Banda Dimitri Pellz celebra 20 anos com turnê gratuita em Corumbá, Campo Grande e Dourados

| Créditos: Divulgação


A banda sul-mato-grossense Dimitri Pellz, nascida há duas décadas em meio a guitarras e efervescência criativa, anuncia a Tour FEROZ, celebrando 20 anos de música autoral e resistência. Os shows são gratuitos, acessíveis e marcam um rito de passagem para o grupo, conforme define a vocalista Maíra Espíndola: "É voltar a integrar essa gravidade onde nós e o público nos relacionamos em camadas do sensível".

Agenda e Locais dos Shows Gratuitos

A turnê passará por três cidades do estado:

Corumbá: 22 de novembro, às 20h, na AABB (Rua Edu Rocha, Bairro Aeroporto).

Campo Grande: 28 de novembro, na Rua 14, entre a Antônio Maria Coelho e Maracaju (em frente ao Pizza Pub).

Dourados: 29 de novembro, no Espaço Casulo (Rua Reinaldo Bianchi, 398 - Parque Alvorada).

Caos Criativo e Legado Autoral

O grupo, que surgiu em 2005 como um "experimento entre amigos apaixonados por rock, cinema e literatura", se notabilizou por uma "química estranha, mas viva", segundo o baterista Jean Albernaz, que hoje vive no Rio de Janeiro e retorna para a turnê. A banda promete resgatar "músicas perdidas" e promover um reencontro intenso, alimentado pela memória e emoção.

O tecladista André Samambaia destaca que o caos sempre foi a "regra não escrita" e o motor criativo do Dimitri Pellz, admitindo que o contexto da cena independente mudou, mas o espírito de "fazer algo novo" permanece.

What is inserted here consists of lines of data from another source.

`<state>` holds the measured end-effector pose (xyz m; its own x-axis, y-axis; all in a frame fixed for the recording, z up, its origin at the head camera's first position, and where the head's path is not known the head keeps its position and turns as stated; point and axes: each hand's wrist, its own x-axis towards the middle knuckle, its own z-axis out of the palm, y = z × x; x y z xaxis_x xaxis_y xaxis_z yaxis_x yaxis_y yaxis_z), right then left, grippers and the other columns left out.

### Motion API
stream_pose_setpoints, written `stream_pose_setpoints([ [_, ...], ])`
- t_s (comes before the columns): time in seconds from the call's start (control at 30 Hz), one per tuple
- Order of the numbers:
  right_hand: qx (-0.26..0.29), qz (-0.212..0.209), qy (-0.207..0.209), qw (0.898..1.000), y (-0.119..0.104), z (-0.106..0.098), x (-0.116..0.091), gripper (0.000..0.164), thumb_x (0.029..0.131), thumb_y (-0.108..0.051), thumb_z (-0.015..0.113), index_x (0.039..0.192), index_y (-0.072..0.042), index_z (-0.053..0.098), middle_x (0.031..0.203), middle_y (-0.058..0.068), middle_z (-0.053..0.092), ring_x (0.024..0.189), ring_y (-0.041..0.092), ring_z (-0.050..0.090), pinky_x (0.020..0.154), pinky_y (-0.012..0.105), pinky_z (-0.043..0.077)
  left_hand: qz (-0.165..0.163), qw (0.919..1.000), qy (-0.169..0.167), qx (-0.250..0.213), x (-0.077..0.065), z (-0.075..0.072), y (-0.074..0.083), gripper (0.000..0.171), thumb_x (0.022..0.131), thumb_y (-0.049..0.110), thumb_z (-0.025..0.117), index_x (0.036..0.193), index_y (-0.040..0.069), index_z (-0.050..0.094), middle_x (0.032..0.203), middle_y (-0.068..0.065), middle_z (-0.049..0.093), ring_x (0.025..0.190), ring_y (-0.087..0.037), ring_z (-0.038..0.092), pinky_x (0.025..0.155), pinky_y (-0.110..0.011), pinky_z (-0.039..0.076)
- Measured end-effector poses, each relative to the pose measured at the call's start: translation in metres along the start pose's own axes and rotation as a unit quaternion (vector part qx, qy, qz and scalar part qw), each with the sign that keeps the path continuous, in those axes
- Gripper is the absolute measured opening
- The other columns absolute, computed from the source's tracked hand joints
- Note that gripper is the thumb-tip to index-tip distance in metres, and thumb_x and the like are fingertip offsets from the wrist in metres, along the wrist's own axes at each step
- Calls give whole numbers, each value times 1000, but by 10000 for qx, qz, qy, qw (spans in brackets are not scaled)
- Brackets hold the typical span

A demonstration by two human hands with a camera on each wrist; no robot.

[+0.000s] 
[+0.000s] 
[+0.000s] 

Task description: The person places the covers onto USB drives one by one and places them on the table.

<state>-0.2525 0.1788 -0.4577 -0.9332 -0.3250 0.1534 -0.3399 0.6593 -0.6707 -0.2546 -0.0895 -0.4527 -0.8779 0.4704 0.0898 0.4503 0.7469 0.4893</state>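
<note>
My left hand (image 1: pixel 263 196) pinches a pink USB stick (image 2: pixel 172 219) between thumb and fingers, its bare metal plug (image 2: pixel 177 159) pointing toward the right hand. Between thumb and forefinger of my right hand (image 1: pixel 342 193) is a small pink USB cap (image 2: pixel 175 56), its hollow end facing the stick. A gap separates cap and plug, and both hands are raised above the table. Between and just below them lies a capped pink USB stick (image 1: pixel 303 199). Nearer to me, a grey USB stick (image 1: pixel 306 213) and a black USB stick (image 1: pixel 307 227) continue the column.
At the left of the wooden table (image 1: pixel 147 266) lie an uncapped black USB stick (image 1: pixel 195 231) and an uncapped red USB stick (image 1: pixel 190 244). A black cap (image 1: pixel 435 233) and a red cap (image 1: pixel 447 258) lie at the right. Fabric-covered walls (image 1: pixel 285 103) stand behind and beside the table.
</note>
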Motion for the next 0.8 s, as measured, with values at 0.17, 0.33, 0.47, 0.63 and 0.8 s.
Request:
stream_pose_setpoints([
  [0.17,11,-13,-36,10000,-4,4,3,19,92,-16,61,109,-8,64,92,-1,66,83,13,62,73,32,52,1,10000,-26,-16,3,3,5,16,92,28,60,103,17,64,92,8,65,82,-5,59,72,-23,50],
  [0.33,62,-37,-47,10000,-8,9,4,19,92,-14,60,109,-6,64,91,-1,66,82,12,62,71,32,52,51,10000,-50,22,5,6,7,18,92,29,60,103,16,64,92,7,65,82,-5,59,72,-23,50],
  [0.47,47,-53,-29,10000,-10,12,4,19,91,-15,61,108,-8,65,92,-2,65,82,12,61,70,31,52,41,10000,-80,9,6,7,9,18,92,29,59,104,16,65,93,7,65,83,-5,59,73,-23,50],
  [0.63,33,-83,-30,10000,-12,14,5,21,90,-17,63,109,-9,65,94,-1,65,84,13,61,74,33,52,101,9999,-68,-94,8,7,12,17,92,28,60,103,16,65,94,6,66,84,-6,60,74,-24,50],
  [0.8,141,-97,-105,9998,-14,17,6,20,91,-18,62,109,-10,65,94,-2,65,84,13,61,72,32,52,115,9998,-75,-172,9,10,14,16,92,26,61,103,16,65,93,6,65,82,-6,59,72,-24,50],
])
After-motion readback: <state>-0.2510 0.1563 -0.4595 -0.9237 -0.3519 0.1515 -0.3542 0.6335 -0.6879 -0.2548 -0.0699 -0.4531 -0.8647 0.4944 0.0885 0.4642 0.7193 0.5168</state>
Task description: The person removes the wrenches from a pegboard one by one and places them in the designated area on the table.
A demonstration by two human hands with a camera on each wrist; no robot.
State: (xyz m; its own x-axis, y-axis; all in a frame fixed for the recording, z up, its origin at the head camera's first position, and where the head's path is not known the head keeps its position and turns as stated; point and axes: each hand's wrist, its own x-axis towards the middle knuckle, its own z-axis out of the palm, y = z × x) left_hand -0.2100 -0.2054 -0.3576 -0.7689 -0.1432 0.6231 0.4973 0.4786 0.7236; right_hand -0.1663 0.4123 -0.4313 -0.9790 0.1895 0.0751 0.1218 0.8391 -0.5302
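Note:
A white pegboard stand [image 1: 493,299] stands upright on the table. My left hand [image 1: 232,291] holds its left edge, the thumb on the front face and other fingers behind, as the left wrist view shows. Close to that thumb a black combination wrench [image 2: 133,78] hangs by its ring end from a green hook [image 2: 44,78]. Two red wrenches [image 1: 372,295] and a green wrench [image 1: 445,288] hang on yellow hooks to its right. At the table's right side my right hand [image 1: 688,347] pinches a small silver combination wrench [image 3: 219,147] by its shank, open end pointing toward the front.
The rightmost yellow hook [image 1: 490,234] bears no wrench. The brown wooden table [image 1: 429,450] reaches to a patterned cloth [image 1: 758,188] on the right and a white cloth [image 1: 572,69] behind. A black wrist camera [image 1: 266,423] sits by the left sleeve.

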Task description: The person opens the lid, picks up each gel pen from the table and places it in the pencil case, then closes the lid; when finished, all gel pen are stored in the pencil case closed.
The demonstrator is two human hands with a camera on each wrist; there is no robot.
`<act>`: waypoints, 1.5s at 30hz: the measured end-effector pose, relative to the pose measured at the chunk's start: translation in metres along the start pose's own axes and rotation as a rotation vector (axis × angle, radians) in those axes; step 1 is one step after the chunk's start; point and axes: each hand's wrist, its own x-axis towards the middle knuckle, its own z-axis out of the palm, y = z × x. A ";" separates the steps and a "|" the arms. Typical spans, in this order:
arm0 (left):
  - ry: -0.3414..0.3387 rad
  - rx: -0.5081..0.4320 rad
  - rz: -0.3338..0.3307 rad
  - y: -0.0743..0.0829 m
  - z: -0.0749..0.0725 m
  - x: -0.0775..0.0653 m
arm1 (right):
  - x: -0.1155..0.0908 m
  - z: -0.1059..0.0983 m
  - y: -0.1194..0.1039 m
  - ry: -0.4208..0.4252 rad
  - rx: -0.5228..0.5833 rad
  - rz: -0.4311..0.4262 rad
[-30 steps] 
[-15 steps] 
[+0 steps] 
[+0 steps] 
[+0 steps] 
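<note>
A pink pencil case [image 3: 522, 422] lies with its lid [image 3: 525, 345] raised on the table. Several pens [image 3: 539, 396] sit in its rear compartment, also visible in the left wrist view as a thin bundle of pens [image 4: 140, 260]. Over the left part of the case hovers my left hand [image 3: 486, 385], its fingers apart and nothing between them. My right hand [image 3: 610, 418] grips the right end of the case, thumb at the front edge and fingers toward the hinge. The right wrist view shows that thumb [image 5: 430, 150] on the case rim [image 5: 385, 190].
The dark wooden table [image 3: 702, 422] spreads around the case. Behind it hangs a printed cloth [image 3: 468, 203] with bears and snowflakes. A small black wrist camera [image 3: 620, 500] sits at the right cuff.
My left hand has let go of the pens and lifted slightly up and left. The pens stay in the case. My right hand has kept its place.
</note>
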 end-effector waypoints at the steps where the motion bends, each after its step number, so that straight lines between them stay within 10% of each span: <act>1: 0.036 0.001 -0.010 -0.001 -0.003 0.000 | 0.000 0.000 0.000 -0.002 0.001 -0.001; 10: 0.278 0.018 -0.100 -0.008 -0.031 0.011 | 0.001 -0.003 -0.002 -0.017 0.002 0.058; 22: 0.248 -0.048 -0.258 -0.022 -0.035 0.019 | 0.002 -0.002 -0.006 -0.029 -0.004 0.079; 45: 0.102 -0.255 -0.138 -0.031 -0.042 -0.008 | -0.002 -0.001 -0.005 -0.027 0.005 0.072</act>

A turnê reafirma a importância da música autoral para a banda, que sempre levantou a bandeira de acreditar na força do que é próprio, um "ato político", como ressalta Jean Albernaz, valorizando o público que canta o que "não existia antes".

Participações Especiais

A "Tour FEROZ" contará com a abertura da banda Os Alquimistas, trio de rock de garagem de Campo Grande. Além disso, a celebração terá participações especiais de Bosco Batera (Bosco Martins), lenda do rock regional, e Fran Cavalheri, artista da dança contemporânea, prometendo performances que expandem o som e o ritual.

O projeto é viabilizado com recursos da Política Nacional Aldir Blanc (PNAB), através do Ministério da Cultura (MinC) e operacionalizado pela Fundação de Cultura de MS.